It comes to mind again from a New York Times story about an effort in West Virginia to make a tourist attraction of the Hatfield-McCoy feud.
Local tourism departments, along with members of the Hatfield and McCoy families, are working to transform feud folklore into a dependable source of jobs and revenue for Eastern Kentucky and West Virginia, a region grappling with the decline of coal. In the past year, communities along the Tug Fork, the stream that is the state boundary in the area, have witnessed a surge in out-of-town foot traffic, tourists by the thousands drawn to the region in search of history.
Officials on both sides of the river attribute the increase to “Hatfields & McCoys,” a 2012 History Channel mini-series that told the families’ story. There is an urgency to capitalize on the show, Mr. Hatfield said, and to promote the feud as a draw to the region.

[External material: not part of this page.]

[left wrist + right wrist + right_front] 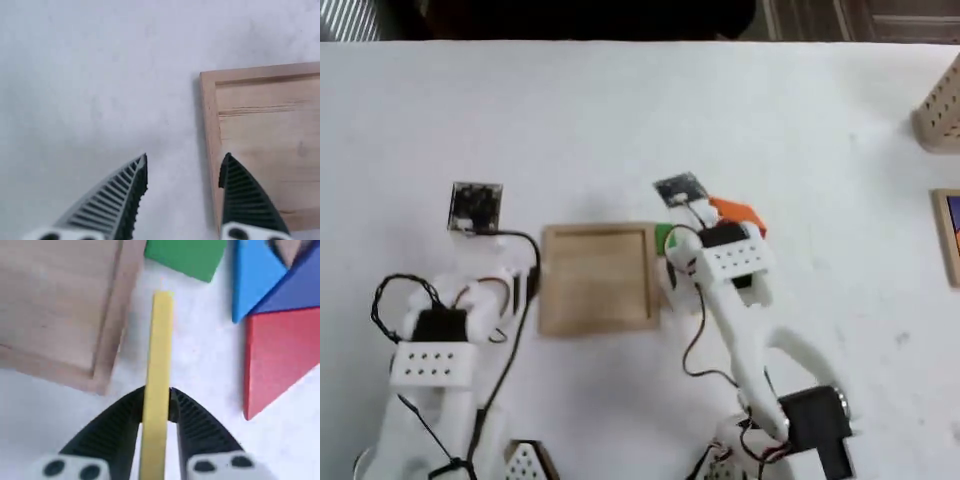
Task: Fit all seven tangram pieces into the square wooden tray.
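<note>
In the high view, the square wooden tray (546, 282) sits in the middle of the white table (620, 110), with nothing inside it. The left arm (435, 345) stands just beside the tray's left edge. The right arm (740, 310) stretches along the tray's right side, and a green piece (663, 238) peeks out by the tray's far right corner. A pale pegboard block (940, 112) stands near the table's far right edge.

In the left wrist view, the left gripper (186, 157) hangs over the table with its fingers (120, 195) spread wide and nothing between them. The dark finger lies over the tray's side rim, the light one over bare table.

In the right wrist view, the right gripper (157, 390) is clamped on a yellow piece (161, 340) held on edge, just outside the tray's rim. Beyond it lie the green piece, a blue piece (252, 280), a darker blue piece (300, 287) and a red piece (280, 350), all on the table.
</note>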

What else do we have? The Brooks-Baxter war isn't bad. The 1969 civil rights march of Lance "Sweet Willie Wine" Watson across the Delta is a fine story with many witnesses still around to talk about it. In fact, it's at the center of Arkansas native C.D. Wright's book, "One With Others," which she talked about at the recent Arkansas Literary Festival.
A kicker on where this rumination started: Harlan County, Ky., is already equipped with a website that separates fact from fiction about Harlan as depicted in "Justified." I learned, for one thing, that the series pilot, with the long view of a town, was actually filmed in Pennsylvania, Kittanning to be precise.